▶ **EXERCISE**:
Please print the data shown below without any alteration.

▶ **MATERIAL FOR THE TASK**:
────────
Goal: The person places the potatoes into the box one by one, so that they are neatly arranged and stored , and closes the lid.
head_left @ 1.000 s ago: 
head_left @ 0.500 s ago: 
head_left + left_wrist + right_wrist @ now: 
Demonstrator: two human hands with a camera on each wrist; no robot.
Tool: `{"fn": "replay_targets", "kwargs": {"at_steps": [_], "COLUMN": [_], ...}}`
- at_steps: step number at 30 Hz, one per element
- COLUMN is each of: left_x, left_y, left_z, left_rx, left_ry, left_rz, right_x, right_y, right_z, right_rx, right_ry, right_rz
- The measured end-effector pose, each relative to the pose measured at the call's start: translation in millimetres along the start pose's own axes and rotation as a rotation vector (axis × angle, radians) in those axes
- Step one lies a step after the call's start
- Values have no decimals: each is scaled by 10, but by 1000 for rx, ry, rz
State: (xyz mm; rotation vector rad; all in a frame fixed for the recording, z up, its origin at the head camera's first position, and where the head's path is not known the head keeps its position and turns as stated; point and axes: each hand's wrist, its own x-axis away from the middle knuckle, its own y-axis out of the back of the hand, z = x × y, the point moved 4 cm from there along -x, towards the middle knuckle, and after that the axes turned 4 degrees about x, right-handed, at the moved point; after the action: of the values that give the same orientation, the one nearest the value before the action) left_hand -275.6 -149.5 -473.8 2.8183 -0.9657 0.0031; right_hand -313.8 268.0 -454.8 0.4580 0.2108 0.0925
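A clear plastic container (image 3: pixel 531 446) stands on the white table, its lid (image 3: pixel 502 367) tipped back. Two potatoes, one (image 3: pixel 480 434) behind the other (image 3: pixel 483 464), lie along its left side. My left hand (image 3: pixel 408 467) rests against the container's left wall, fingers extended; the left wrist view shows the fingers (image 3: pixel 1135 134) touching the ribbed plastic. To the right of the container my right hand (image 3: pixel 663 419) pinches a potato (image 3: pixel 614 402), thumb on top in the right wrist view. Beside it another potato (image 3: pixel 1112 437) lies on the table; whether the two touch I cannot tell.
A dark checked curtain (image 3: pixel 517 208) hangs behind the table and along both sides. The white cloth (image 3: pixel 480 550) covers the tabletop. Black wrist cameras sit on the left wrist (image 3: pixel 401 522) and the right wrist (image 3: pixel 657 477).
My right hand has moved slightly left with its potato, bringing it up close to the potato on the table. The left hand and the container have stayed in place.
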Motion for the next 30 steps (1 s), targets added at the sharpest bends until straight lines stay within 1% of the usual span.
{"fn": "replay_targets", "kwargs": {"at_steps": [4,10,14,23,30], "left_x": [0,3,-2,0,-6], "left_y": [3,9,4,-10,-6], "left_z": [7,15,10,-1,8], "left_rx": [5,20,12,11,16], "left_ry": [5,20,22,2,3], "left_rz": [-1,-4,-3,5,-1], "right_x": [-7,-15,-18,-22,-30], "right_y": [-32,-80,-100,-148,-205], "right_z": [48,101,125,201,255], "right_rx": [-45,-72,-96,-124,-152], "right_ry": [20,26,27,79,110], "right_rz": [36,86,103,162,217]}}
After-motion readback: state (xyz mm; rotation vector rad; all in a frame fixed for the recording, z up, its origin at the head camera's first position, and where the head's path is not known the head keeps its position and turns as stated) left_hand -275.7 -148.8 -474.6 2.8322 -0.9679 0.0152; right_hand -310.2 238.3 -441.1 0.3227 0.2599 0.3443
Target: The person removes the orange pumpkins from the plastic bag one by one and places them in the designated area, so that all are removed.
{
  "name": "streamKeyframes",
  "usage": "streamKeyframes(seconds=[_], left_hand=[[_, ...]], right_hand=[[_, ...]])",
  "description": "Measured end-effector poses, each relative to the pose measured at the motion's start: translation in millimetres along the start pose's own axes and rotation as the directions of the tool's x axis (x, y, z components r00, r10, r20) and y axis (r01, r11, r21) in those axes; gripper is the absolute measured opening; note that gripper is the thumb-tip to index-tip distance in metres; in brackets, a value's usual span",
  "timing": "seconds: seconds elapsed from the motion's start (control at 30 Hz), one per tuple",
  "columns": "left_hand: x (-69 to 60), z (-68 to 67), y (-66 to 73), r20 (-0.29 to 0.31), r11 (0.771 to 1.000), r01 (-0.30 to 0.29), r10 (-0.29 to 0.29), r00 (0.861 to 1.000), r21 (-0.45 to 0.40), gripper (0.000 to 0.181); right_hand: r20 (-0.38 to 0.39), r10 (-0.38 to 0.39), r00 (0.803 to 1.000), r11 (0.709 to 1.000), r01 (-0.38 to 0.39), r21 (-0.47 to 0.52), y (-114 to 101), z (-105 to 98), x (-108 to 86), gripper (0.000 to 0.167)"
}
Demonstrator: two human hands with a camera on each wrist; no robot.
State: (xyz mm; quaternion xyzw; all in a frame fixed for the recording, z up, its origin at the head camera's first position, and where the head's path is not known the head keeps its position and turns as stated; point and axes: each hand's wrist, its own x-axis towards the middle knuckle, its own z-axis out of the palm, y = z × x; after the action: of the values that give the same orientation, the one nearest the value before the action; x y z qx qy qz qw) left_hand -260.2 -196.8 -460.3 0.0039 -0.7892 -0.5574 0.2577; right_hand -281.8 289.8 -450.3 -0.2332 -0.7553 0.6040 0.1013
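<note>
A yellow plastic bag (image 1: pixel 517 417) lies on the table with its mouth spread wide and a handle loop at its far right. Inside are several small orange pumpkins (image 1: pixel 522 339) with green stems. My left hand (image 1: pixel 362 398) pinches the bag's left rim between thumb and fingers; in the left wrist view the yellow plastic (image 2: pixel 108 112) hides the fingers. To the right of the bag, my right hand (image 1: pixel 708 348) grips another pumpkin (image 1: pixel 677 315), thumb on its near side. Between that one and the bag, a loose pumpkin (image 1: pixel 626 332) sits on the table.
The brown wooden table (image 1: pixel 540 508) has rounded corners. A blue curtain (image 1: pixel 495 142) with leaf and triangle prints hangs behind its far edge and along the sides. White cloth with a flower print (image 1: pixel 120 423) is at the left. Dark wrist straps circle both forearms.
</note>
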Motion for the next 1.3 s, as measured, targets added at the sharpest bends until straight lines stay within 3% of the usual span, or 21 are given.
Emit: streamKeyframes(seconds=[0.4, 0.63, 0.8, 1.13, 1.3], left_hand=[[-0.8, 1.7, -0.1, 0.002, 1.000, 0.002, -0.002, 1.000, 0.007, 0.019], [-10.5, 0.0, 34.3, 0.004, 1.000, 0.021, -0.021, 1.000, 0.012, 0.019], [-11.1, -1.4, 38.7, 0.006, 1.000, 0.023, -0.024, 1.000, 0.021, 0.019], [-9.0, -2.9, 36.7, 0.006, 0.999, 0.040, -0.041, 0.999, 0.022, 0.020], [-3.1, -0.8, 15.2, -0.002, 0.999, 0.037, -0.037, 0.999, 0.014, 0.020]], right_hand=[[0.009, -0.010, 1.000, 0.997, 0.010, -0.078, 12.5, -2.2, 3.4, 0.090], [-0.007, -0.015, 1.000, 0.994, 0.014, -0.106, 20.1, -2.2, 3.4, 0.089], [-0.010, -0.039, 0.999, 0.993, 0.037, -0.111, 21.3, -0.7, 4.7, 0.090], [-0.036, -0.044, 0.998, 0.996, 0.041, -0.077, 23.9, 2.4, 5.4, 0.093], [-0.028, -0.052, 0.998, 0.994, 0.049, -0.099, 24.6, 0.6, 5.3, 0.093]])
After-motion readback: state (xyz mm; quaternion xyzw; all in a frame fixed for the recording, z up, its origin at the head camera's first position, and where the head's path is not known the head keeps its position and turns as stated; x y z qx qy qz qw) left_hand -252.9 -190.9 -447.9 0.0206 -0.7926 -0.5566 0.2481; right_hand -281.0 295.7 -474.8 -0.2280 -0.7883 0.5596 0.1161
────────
▶ **RESULT OF THE EXERCISE**:
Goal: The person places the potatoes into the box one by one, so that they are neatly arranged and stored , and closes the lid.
head_left @ 1.000 s ago: 
head_left @ 0.500 s ago: 
head_left + left_wrist + right_wrist @ now: 
Demonstrator: two human hands with a camera on each wrist; no robot.
Tool: `{"fn": "replay_targets", "kwargs": {"at_steps": [_], "COLUMN": [_], ...}}`
- at_steps: step number at 30 Hz, one per element
- COLUMN is each of: left_x, left_y, left_z, left_rx, left_ry, left_rz, right_x, right_y, right_z, right_rx, right_ry, right_rz
- The measured end-effector pose, each relative to the pose measured at the call's start: translation in millimetres along the start pose's own axes and rotation as a rotation vector (axis × angle, radians) in those axes
- Step one lies a step after the call's start
- Values have no decimals: each is scaled by 10, but by 1000 for rx, ry, rz
State: (xyz mm; rotation vector rad; all in a frame fixed for the recording, z up, its origin at the head camera's first position, and where the head's path is not known the head keeps its position and turns as stated; point and axes: each hand's wrist, its own x-axis away from the middle knuckle, its own y-axis out of the back of the hand, z = x × y, the point moved 4 cm from there along -x, towards the middle knuckle, and after that the axes turned 4 degrees about x, right-handed, at the moved point; after the action: of the values that give the same orientation, the one nearest the value before the action) left_hand -275.6 -149.5 -473.8 2.8183 -0.9657 0.0031; right_hand -313.8 268.0 -454.8 0.4580 0.2108 0.0925
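A clear plastic container (image 3: pixel 531 446) stands on the white table, its lid (image 3: pixel 502 367) tipped back. Two potatoes, one (image 3: pixel 480 434) behind the other (image 3: pixel 483 464), lie along its left side. My left hand (image 3: pixel 408 467) rests against the container's left wall, fingers extended; the left wrist view shows the fingers (image 3: pixel 1135 134) touching the ribbed plastic. To the right of the container my right hand (image 3: pixel 663 419) pinches a potato (image 3: pixel 614 402), thumb on top in the right wrist view. Beside it another potato (image 3: pixel 1112 437) lies on the table; whether the two touch I cannot tell.
A dark checked curtain (image 3: pixel 517 208) hangs behind the table and along both sides. The white cloth (image 3: pixel 480 550) covers the tabletop. Black wrist cameras sit on the left wrist (image 3: pixel 401 522) and the right wrist (image 3: pixel 657 477).
My right hand has moved slightly left with its potato, bringing it up close to the potato on the table. The left hand and the container have stayed in place.
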Motion for the next 30 steps (1 s), targets added at the sharpest bends until straight lines stay within 1% of the usual span.
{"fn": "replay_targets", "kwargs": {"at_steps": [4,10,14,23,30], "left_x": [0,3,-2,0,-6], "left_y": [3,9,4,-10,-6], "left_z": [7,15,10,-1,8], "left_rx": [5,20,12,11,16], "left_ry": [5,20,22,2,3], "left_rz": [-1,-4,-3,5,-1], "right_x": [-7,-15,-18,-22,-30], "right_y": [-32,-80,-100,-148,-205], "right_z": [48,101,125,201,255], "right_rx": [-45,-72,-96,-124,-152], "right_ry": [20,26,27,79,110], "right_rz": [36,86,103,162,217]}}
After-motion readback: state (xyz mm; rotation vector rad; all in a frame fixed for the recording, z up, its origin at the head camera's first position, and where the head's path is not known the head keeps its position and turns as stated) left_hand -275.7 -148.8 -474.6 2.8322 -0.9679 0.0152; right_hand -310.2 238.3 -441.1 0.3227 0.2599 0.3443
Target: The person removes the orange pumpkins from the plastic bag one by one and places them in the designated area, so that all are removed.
{
  "name": "streamKeyframes",
  "usage": "streamKeyframes(seconds=[_], left_hand=[[_, ...]], right_hand=[[_, ...]])",
  "description": "Measured end-effector poses, each relative to the pose measured at the motion's start: translation in millimetres along the start pose's own axes and rotation as the directions of the tool's x axis (x, y, z components r00, r10, r20) and y axis (r01, r11, r21) in those axes; gripper is the absolute measured opening; note that gripper is the thumb-tip to index-tip distance in metres; in brackets, a value's usual span",
  "timing": "seconds: seconds elapsed from the motion's start (control at 30 Hz), one per tuple",
  "columns": "left_hand: x (-69 to 60), z (-68 to 67), y (-66 to 73), r20 (-0.29 to 0.31), r11 (0.771 to 1.000), r01 (-0.30 to 0.29), r10 (-0.29 to 0.29), r00 (0.861 to 1.000), r21 (-0.45 to 0.40), gripper (0.000 to 0.181); right_hand: r20 (-0.38 to 0.39), r10 (-0.38 to 0.39), r00 (0.803 to 1.000), r11 (0.709 to 1.000), r01 (-0.38 to 0.39), r21 (-0.47 to 0.52), y (-114 to 101), z (-105 to 98), x (-108 to 86), gripper (0.000 to 0.167)"
}
Demonstrator: two human hands with a camera on each wrist; no robot.
State: (xyz mm; quaternion xyzw; all in a frame fixed for the recording, z up, its origin at the head camera's first position, and where the head's path is not known the head keeps its position and turns as stated; point and axes: each hand's wrist, its own x-axis towards the middle knuckle, its own z-axis out of the palm, y = z × x; after the action: of the values that give the same orientation, the one nearest the value before the action; x y z qx qy qz qw) left_hand -260.2 -196.8 -460.3 0.0039 -0.7892 -0.5574 0.2577; right_hand -281.8 289.8 -450.3 -0.2332 -0.7553 0.6040 0.1013
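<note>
A yellow plastic bag (image 1: pixel 517 417) lies on the table with its mouth spread wide and a handle loop at its far right. Inside are several small orange pumpkins (image 1: pixel 522 339) with green stems. My left hand (image 1: pixel 362 398) pinches the bag's left rim between thumb and fingers; in the left wrist view the yellow plastic (image 2: pixel 108 112) hides the fingers. To the right of the bag, my right hand (image 1: pixel 708 348) grips another pumpkin (image 1: pixel 677 315), thumb on its near side. Between that one and the bag, a loose pumpkin (image 1: pixel 626 332) sits on the table.
The brown wooden table (image 1: pixel 540 508) has rounded corners. A blue curtain (image 1: pixel 495 142) with leaf and triangle prints hangs behind its far edge and along the sides. White cloth with a flower print (image 1: pixel 120 423) is at the left. Dark wrist straps circle both forearms.
</note>
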Motion for the next 1.3 s, as measured, targets added at the sharpest bends until straight lines stay within 3% of the usual span, or 21 are given.
Emit: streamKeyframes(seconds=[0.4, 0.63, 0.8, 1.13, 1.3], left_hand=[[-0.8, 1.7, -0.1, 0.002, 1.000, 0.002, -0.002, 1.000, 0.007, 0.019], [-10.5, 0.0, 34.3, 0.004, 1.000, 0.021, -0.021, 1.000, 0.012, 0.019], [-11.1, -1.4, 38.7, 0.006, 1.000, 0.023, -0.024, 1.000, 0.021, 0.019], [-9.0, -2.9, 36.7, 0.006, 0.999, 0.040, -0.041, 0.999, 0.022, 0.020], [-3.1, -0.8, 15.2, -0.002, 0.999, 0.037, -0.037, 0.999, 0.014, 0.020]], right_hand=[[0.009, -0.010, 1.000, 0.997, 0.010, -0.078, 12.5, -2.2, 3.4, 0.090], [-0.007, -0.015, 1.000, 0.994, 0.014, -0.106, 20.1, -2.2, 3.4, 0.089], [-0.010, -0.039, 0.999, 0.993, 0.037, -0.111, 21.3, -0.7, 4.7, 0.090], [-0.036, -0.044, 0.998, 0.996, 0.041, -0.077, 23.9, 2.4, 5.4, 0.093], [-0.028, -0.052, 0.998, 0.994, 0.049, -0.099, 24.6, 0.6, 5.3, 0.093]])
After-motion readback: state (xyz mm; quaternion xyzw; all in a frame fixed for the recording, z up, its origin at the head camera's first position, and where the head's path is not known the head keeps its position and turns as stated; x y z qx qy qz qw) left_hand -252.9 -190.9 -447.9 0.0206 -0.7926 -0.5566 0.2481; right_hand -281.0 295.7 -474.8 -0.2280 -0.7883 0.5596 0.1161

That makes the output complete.